§ **EXERCISE**:
Repeat only the lines below from the one containing "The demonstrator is" through the one containing "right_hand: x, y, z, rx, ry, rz", inclusive, exactly as written.

§ **DATA**:

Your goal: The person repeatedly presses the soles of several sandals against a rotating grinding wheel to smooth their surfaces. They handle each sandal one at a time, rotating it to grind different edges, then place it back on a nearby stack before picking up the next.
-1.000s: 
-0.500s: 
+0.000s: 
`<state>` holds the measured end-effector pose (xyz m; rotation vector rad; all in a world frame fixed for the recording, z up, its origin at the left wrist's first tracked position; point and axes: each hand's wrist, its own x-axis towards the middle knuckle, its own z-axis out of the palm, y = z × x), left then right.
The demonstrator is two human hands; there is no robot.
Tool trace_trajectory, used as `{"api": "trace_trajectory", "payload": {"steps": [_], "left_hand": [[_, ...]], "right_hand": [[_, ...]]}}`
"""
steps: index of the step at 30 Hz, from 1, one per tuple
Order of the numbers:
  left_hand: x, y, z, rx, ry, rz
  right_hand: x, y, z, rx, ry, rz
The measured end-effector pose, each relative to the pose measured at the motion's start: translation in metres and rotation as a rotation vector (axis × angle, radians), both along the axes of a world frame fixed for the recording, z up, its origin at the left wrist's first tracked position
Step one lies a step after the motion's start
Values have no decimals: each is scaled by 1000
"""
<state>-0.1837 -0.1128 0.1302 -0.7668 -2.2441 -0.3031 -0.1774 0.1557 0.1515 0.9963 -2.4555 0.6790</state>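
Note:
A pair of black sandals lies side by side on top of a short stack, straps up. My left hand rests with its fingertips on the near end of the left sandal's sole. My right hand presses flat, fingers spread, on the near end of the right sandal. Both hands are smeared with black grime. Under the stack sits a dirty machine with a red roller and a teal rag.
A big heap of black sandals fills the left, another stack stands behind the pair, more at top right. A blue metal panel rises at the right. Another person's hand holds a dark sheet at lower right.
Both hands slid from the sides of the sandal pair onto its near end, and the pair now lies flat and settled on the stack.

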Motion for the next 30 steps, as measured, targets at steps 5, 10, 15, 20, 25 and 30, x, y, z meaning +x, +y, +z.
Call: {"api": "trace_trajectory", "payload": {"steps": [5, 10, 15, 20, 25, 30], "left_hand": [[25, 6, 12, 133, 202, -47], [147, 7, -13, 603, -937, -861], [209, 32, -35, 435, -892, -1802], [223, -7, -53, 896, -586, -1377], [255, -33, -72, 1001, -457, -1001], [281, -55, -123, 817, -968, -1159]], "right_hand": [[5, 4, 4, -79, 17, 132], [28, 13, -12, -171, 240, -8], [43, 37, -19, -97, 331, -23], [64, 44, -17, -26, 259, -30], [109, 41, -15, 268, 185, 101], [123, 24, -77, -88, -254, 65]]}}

§ **RESPONSE BELOW**:
The demonstrator is two human hands; there is no robot.
Tool trace_trajectory, used as `{"api": "trace_trajectory", "payload": {"steps": [_], "left_hand": [[_, ...]], "right_hand": [[_, ...]]}}`
"""
steps: index of the step at 30 Hz, from 1, one per tuple
Order of the numbers:
  left_hand: x, y, z, rx, ry, rz
  right_hand: x, y, z, rx, ry, rz

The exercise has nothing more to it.